> [Work to complete] The entries below should be quoted exactly, with no pictures carried over.

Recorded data
>>>

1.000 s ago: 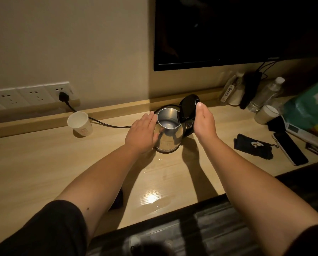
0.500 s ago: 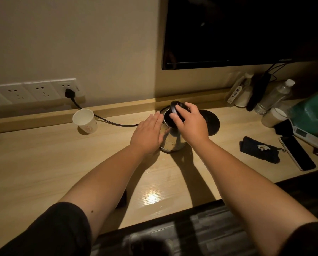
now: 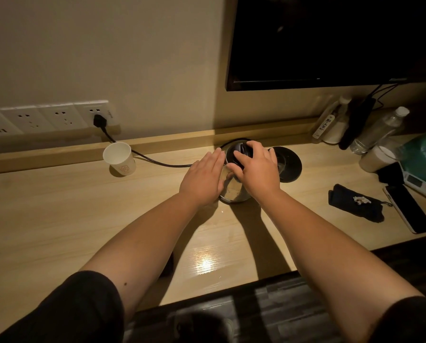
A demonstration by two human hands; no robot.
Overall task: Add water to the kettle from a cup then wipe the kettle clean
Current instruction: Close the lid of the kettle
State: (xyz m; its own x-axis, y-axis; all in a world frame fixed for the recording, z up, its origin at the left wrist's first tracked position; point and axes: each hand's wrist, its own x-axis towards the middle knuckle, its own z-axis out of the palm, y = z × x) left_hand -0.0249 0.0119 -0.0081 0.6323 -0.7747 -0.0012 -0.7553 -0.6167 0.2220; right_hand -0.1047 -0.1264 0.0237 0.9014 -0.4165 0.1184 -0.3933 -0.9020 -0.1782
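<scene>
A: Where's the kettle sitting?
B: The kettle (image 3: 234, 191) is standing on the worktop (image 3: 58, 206), just beside its black base (image 3: 290, 164). I'm laying my left hand (image 3: 202, 180) flat and open against its side, fingers straight, gripping nothing.
A: Right hand?
B: My right hand (image 3: 255, 167) is resting spread over the black lid (image 3: 239, 154), fingers curved on it. The lid's down.
A: Cup?
B: The paper cup (image 3: 120, 158) is standing upright, well apart to the left, near the cord (image 3: 157, 162).

Kettle (image 3: 234, 193) mostly hidden under both hands; lid and handle barely show. Screen (image 3: 330, 38) cut off top and right. Green bag (image 3: 424, 157) cut by right edge. Bottle label (image 3: 324, 126) too small to read.
</scene>
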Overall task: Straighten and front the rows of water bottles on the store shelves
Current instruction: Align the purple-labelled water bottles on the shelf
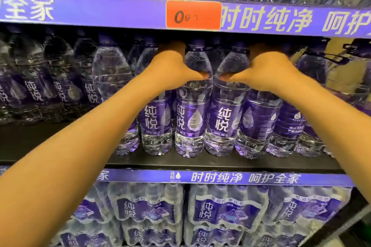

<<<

> [Output of the task]
1.000 s ago: 
0.500 s ago: 
now: 
A demonstration by two human hands; no robot.
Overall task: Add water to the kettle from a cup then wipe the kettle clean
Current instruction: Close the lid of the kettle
State: (xyz m; its own x-axis, y-axis; all in a world frame fixed for the recording, z up, its origin at the left wrist's first tracked position; point and axes: each hand's wrist, its own x-axis towards the middle knuckle, its own z-axis out of the palm, y = z × x) left_hand -0.0249 0.0119 -0.0081 0.6323 -0.7747 -0.0012 -0.7553 -0.6167 0.2220; right_hand -0.1047 -0.1264 0.0237 0.9014 -0.4165 0.1184 -0.3933 -0.9020 -0.1782
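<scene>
A: Where's the kettle sitting?
B: The kettle (image 3: 234, 191) is standing on the worktop (image 3: 58, 206), just beside its black base (image 3: 290, 164). I'm laying my left hand (image 3: 202, 180) flat and open against its side, fingers straight, gripping nothing.
A: Right hand?
B: My right hand (image 3: 255, 167) is resting spread over the black lid (image 3: 239, 154), fingers curved on it. The lid's down.
A: Cup?
B: The paper cup (image 3: 120, 158) is standing upright, well apart to the left, near the cord (image 3: 157, 162).

Kettle (image 3: 234, 193) mostly hidden under both hands; lid and handle barely show. Screen (image 3: 330, 38) cut off top and right. Green bag (image 3: 424, 157) cut by right edge. Bottle label (image 3: 324, 126) too small to read.
</scene>
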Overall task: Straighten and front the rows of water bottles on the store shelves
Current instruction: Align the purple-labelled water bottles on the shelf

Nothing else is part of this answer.